Wednesday, June 25, 2014

Book: Titus for You

The Pauline Epistle of Titus is one that I have long taken for granted. After all, it’s a Pastoral Epistle, written to Titus as he ministers on the island of Crete. Therefore, it’s mainly relevant to ministers, and especially ministers dealing with cretins, right?

Tim Chester’s Titus for You cuts against that viewpoint. In the 120 pages of this durable hardcover, Chester extracts ideas from Titus that are useful for all Christians. It is worth noting that this is intended as a Biblical devotional book, not an in-depth commentary.

Chester’s work follows the pattern of the other “For You” books from the Good Book Company. The text is divided into shorter segments, and then each segment is discussed. Modern application points are raised for each section, and discussion questions push the reader to think more deeply about the text.

The major benefit here is Chester’s emphasis on Titus in the life of all believers, rather than focusing on Paul’s pastoral instructions. He does this by focusing on how we should live as leaders and servants in whatever context we have, highlighting those passages rather than attempting to hash out exactly what is occurring in church application. Additionally, he makes strong application to the body dynamic rather than the individual life of believers.
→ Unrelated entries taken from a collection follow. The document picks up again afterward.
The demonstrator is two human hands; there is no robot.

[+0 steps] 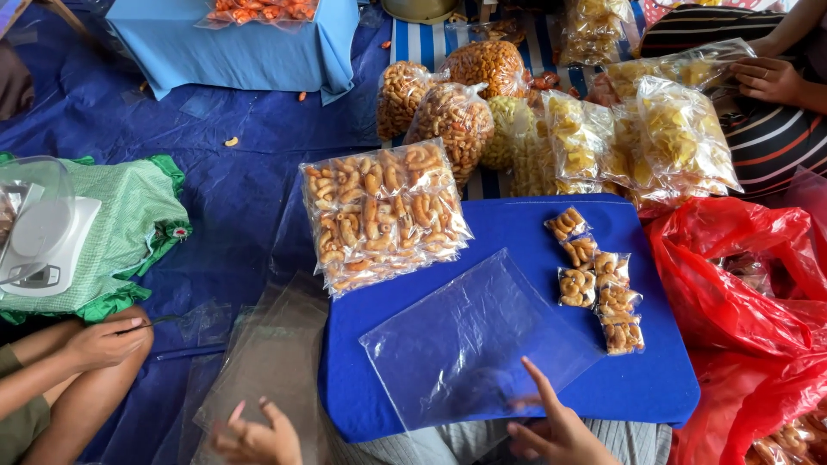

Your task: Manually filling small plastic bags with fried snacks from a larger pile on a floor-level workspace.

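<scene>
My right hand (556, 430) is at the bottom edge, its index finger stretched out and touching the near edge of an empty clear plastic bag (469, 340). That bag lies flat on a blue board (517, 224). My left hand (254, 439) hovers with fingers apart over a pile of clear bags (267, 362) left of the board, holding nothing. A strip of several small snack packets (596, 288) lies on the board's right side. A large clear bag filled with small packets (379, 215) rests on the board's far left corner.
Bulging bags of orange and yellow snacks (534, 120) are stacked behind the board. A red plastic bag (741, 284) lies at right. A white scale (43, 232) sits on green cloth (138, 215) at left. Another person's hand (103, 340) is lower left; a second person's hand (771, 77) is upper right.
</scene>
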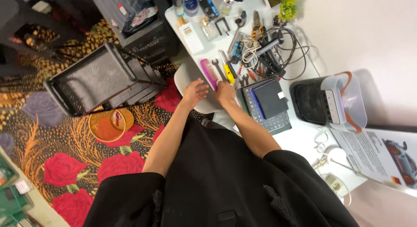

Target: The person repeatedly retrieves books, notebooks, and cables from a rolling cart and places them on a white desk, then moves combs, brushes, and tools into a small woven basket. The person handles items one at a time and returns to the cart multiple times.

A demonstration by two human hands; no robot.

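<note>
White box [191,37], maybe w/ label, top

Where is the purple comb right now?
The purple comb lies on the white table in the upper middle of the head view, between the left hand and the right hand, beside a wrench.

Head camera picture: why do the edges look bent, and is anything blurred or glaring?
Head view: a wide lens bows the table edge and stretches the corners; the white tabletop and wall are bright, close to washed out; the fan casts a soft shadow to its right; the left hand and right hand near the comb look slightly soft; the dark jacket shows little detail.
</note>
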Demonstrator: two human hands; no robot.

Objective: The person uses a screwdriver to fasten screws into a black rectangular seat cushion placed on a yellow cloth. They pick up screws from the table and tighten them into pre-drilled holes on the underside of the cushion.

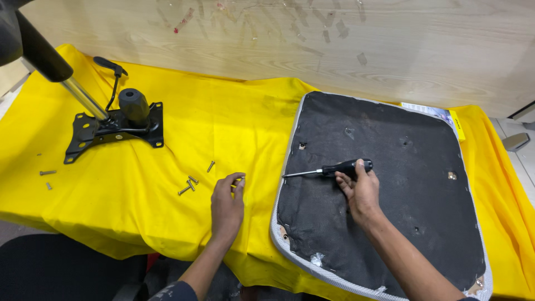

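Note:
My right hand (361,192) rests on the black underside of an upturned chair seat (423,167) and grips a black-handled screwdriver (334,169), whose tip points left toward the seat's left edge. My left hand (227,205) lies on the yellow cloth (167,223) left of the seat, fingers curled around what looks like a small screw at the fingertips. Several loose screws (189,184) lie just left of that hand.
A black chair mechanism plate (114,125) with a knob, lever and chrome gas cylinder (83,96) sits at the back left. More small screws (47,173) lie near the cloth's left edge. A wooden board (334,39) stands behind. A booklet (440,114) peeks out behind the seat.

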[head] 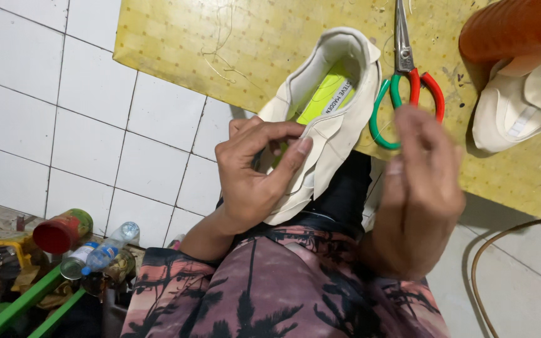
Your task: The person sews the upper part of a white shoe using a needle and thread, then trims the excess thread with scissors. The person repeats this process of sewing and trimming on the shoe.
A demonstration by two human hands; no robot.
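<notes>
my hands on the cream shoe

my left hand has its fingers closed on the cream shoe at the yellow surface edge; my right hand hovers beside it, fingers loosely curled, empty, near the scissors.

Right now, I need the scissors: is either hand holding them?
No, the scissors lie on the yellow table; the left hand grips the shoe.

A single camera worn on the head looks steeply down from close above the hands, the left hand and the right hand, which fill the middle of the frame. Beyond the hands lies the yellow table; beneath them is the lap, and to their left the white tiled floor.
</notes>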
This comes at the cost of background information and expanded hermeneutics. The reader of Titus for You will come away with very little understanding of how Titus used this information in Crete, or even how it matter in Crete. While the book becomes a shorter reader this way, it does soften the usefulness by blunting the punch of Scripture. Readers will come away with a better understanding of Titus but not a clearer grasp on how to interpret Scripture as a whole.

The result is a valuable devotional book on Titus, but no real development of Bible interpretation tools. Those will have to come from elsewhere.

Everything else about this is good: the glossary, the lack of ENDNOTES, and the respect for Scripture. I would point out that there are no FOOTNOTES, either, as everything appears to be internally reference. There is a valuable further reading section.

I have no qualms about recommending Titus for You. It is helpful for a sharper sword in dealing with Titus, and the main drawback is the lack of training in sword-sharpening.

 

Free book received in exchange for the review.